Semerket disregarded his brother’s expression and accepted a bowl of fragrant Mareotic white from the mayor’s hands. Nenry was offered none; he could only watch helplessly as Semerket drank, thinking it might undo all his brother’s healing.
“Why does the Lord Mayor suspect his colleague?” Semerket asked.
Paser brought a beef rib to his mouth and thoughtfully gnawed on it before answering. Seeing that Semerket’s bowl was now empty, he poured again. “It’s just my old distrust of the nobility. They’re not like us, Semerket, you and me. We’ve had to play by the rules all our lives while they’ve had a free ride.”
At the back of the room, Nenry coughed. The mayor was mistaken to think that Semerket had ever played by any rules other than his own. Still, Nenry did not rush to correct him and neither, he noticed, did his brother.

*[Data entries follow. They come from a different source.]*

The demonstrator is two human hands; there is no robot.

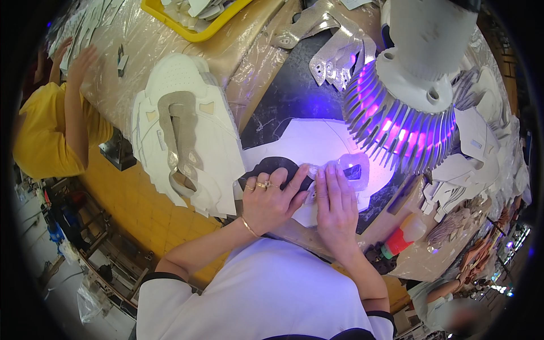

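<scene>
over the head feed i see the left hand (267,198) half curled on the black pad (276,165), grip unclear, and the right hand (335,198) flattened on the white panel (314,135) atop the tabletop (144,42).

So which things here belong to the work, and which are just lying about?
Seemingly in the work:
white shoe-upper piece
black rounded piece
black board beneath
purple-glowing ribbed lamp

Seemingly just lying about:
stacked white upper pieces at left
silvery cut pieces
yellow tray
red-labelled bottle
</scene>
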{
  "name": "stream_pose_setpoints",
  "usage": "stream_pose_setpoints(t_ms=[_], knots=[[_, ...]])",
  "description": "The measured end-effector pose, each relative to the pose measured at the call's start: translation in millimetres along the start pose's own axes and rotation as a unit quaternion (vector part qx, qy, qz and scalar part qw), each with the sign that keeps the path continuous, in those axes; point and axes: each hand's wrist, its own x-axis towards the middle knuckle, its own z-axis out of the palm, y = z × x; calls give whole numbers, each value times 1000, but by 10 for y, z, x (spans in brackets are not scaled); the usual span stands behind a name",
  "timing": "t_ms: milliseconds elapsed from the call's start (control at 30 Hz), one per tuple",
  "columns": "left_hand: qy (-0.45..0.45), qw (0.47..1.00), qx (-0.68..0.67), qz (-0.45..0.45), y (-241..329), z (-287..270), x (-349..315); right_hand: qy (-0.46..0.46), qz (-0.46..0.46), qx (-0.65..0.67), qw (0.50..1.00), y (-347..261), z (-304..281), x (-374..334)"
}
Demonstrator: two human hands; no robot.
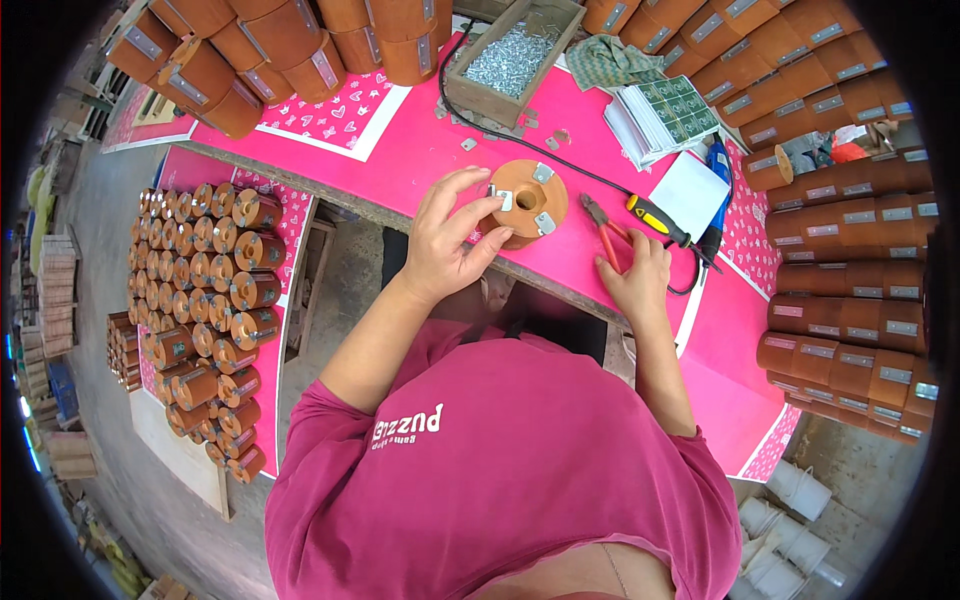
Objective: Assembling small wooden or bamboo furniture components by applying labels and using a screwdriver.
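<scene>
A short wooden cylinder (555, 195) with a round centre hole stands on the pink tabletop before me. Small metal plates sit on its top face, and one metal plate (504, 200) juts past its left rim. My left hand (447, 238) curves round the cylinder's left side, with the index finger by the jutting plate and the thumb lower on the rim. To the right, my right hand (640, 278) is closed round the red handles of a pair of pliers (604, 228), whose jaws point toward the cylinder.
A yellow-and-black screwdriver (655, 218) and a blue power tool (716, 185) lie right of the pliers. Behind are a wooden box (490, 98) of small metal fasteners, a black cord, a cloth (612, 65) and stacked cards (668, 118). Wooden cylinders (850, 270) crowd both sides.
</scene>
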Motion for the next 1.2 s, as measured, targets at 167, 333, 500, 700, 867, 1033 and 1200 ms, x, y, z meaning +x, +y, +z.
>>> stream_pose_setpoints(t_ms=[167,333,500,700,867,1033,1200], knots=[[19,999,-1,-37,22,14,10,121,-150,55,980,-173,39,33],[6,998,34,-58,39,17,25,72,-295,225,926,-650,-228,20],[-12,995,16,-100,110,19,84,37,-303,188,933,-713,-178,0],[-42,982,-24,-182,155,-19,231,46,-313,193,929,-697,-237,11],[-69,977,-53,-193,152,-85,285,56,-254,308,915,-713,-178,21],[-55,984,-40,-167,131,-94,236,55,-284,277,916,-755,-124,-69],[-42,987,-33,-152,110,-88,182,44,-295,254,920,-759,-129,-161]])
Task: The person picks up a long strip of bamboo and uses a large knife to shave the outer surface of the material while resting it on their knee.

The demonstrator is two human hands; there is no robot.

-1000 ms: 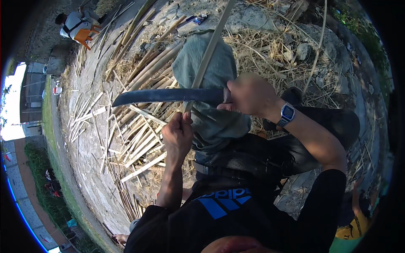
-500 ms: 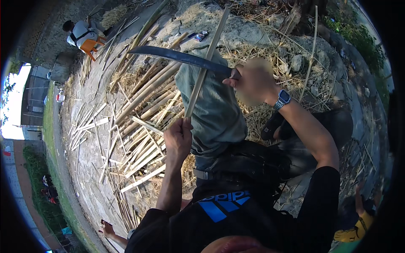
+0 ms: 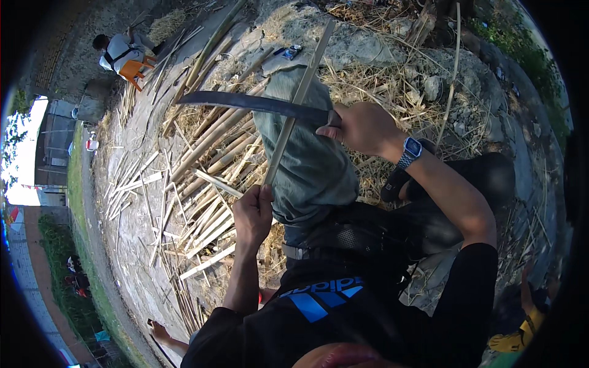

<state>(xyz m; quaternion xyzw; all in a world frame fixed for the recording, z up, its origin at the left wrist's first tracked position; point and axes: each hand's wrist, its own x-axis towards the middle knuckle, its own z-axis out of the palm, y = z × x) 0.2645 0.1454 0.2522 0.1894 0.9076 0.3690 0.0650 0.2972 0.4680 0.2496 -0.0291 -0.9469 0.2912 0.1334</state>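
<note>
My left hand point(image 3: 253, 214) is closed around the near end of a long, narrow bamboo strip point(image 3: 282, 140). The strip slants up and away to the right, in front of my grey-green covered leg point(image 3: 313, 165). In my right hand point(image 3: 367, 127) is the handle of a machete point(image 3: 245, 102), mostly hidden by the fingers. Its dark, slightly curved blade points left and crosses the strip, above its middle; whether the edge bites into it I cannot tell.
Split bamboo pieces point(image 3: 211, 230) and poles point(image 3: 205, 144) lie heaped at my left. Shavings point(image 3: 362, 86) cover the ground ahead beside a rock point(image 3: 432, 89). A person point(image 3: 119, 52) sits on an orange chair point(image 3: 136, 69) at the far left; another person's hand point(image 3: 161, 333) shows at lower left.
The machete and my right hand have moved down toward me along the strip, the blade tip shifting left. My left hand has come slightly nearer, still holding the strip.
</note>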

“These southern families are the worst,” Paser went on. “They’re just arrogance and privilege! Can you pass the duck? Excellent. And I’ll tell you something else—now that the empire’s almost gone, these families have had to endure shortages for the first time in generations. All the wealth’s in the north now, not here in Thebes. And they don’t like it. I suspect them, Semerket—Pawero most of all.”
“Of what?” Semerket accepted a third bowl of wine from Paser.

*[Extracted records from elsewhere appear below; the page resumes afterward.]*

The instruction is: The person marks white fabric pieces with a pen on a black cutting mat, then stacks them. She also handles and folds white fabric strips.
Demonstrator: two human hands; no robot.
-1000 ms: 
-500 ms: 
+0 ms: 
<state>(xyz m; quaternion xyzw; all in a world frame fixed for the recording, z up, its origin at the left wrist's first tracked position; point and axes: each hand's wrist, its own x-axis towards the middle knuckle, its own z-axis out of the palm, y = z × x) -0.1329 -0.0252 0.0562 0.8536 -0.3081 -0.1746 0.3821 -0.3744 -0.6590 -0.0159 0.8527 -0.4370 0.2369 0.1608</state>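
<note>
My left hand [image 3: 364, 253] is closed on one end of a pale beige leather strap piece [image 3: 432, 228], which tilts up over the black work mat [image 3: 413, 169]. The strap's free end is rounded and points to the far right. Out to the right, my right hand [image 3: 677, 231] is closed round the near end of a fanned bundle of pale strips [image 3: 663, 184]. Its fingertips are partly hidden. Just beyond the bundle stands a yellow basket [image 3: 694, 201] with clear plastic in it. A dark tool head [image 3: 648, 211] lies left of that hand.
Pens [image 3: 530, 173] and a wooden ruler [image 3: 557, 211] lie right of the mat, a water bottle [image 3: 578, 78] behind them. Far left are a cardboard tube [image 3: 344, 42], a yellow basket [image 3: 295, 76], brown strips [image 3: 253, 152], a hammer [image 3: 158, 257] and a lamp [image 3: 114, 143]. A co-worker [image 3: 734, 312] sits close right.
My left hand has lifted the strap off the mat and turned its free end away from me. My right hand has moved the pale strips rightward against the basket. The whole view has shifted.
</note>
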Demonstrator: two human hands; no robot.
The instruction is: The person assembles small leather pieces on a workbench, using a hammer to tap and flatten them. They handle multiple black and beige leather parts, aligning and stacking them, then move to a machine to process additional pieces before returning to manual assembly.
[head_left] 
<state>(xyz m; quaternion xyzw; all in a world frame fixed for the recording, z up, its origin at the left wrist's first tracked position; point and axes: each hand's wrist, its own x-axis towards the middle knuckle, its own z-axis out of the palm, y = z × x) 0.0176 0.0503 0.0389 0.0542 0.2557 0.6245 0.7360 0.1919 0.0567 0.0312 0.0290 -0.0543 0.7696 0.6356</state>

“Of everything… of nothing. It’s just an instinct I have, that’s all. Nothing more but nothing less, either. And I’m absolutely convinced that Pawero is hiding something sinister. Now”—here Paser’s gleaming face became sly and importuning, as he sucked the marrow from the rib bone—“if you were to find anything, anything at all that might justify my suspicions, I could be in a position to… well, we don’t have to say it, do we?” He let the promise dangle in the air, unspoken.
Semerket’s face r
emained a mask. “I understand,” he said, ensuring that his words slurred a little.

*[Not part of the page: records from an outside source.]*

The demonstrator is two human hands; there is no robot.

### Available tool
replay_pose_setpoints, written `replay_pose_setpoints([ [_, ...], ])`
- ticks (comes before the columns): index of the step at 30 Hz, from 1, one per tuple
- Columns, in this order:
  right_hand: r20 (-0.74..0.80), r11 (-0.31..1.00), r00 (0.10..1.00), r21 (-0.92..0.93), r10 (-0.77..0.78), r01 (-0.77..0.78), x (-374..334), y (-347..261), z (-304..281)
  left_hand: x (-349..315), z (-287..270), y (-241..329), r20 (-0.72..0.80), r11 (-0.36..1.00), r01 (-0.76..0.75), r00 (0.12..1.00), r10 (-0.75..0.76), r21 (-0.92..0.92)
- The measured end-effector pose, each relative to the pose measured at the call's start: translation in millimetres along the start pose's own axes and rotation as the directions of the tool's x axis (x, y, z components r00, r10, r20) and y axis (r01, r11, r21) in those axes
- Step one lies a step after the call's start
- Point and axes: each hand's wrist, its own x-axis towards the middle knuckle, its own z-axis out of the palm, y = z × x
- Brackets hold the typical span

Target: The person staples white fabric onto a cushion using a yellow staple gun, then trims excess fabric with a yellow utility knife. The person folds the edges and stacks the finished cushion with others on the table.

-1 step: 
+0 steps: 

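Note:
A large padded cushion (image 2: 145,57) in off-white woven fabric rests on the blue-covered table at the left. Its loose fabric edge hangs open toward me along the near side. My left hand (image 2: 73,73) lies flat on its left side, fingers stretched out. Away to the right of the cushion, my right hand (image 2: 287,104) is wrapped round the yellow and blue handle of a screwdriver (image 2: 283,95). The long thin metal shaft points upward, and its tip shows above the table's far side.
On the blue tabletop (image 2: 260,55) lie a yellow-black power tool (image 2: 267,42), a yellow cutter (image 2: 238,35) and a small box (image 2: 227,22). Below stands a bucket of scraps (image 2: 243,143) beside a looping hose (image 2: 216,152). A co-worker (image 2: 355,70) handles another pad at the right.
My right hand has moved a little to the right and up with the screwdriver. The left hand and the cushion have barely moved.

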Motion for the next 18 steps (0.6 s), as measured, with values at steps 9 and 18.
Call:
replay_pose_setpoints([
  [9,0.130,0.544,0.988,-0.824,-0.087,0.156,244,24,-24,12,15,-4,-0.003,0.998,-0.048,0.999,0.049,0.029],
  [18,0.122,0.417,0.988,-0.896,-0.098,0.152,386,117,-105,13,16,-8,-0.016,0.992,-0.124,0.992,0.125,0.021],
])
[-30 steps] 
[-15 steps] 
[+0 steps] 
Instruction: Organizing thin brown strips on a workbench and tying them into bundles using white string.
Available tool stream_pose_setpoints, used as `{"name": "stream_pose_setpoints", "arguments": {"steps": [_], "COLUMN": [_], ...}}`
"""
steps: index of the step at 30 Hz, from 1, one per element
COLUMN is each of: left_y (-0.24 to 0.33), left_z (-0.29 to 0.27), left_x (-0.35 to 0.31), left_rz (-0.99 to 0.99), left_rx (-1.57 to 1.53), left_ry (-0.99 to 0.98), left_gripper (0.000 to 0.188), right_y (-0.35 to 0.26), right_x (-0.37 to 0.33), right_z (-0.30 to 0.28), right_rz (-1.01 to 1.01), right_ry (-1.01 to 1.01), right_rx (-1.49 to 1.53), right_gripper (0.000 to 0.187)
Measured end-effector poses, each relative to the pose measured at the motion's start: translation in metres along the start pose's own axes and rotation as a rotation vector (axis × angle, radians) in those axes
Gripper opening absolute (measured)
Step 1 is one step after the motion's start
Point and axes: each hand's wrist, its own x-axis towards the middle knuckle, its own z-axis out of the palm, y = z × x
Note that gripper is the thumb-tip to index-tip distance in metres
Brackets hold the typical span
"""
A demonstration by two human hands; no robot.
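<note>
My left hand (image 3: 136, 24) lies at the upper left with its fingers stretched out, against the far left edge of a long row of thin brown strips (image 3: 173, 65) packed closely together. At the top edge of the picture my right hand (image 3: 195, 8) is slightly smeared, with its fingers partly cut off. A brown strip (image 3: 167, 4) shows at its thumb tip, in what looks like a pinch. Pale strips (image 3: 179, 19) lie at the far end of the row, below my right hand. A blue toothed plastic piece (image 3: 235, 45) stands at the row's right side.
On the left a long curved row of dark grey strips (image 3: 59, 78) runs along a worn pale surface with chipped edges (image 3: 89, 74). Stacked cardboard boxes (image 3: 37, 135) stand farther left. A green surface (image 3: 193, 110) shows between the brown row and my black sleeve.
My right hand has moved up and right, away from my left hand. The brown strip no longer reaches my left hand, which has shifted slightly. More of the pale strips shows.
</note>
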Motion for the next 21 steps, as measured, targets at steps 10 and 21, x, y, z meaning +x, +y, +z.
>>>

Paser, absently wiping his fingers on the ebony chair’s cushion, untied a leather bag from his belt and tossed it to Semerket. The bag was full of silver. “I knew you were a perceptive man,” said Paser.
With that the Eastern Mayor rose, bringing the interview to a close with a loud belch. “Count on me, Semerket,” he said. “I am your friend in all things.”
“I will remember, Lord Mayor.”
Semerket did not accompany his brother and sister-in-law to the gate to bid farewell to Paser. Instead Nenry found him a few minutes later at the privy, vomiting out the wine he had imbibed.
THE NEXT DAY Nenry made arrangements to present his brother to the vizier. But shortly before dawn a sandstorm began to blow across the desert and into Thebes. Sand drove itself into the wrinkles of old people and dried on the cheeks of crying children. It swirled in eddies and surged into the huts of the poor, into temples and palaces, and ran in streaming rivulets from unsealed cracks in mud-brick walls.
Shrouded in fine-mesh tunics kept for such days, Semerket and Nenry linked arms and made their way through the deserted avenues to the Temple of Ma’at. They did not speak, the better to keep the grit from their mouths. Though it was mid-morning, it was almost as dark as night in the southern capital. When they reached the temple, they were admitted at once into the vizier’s presence.
“I’ve asked around about you,” Vizier Toh said to Semerket, gazing at him from his small, raised throne. “You are well remembered here.”
Semerket inclined his head.
“But not with fondness.”
Semerket, arms crossed at his chest, merely continued to stare at the vizier from his own low backless chair, placed below the old man’s dais.
It was Nenry who spoke instead. “Great Lord,” he said, his face wreathed in tics, “I informed you that my brother was a plainspoken man, not given to flattery or sweet words.”
“Plainspoken?” the vizier interrupted. “They told me he was rude. Insubordinate to his superiors. Bad-mannered and bad-tempered. Some even call him vulgar.”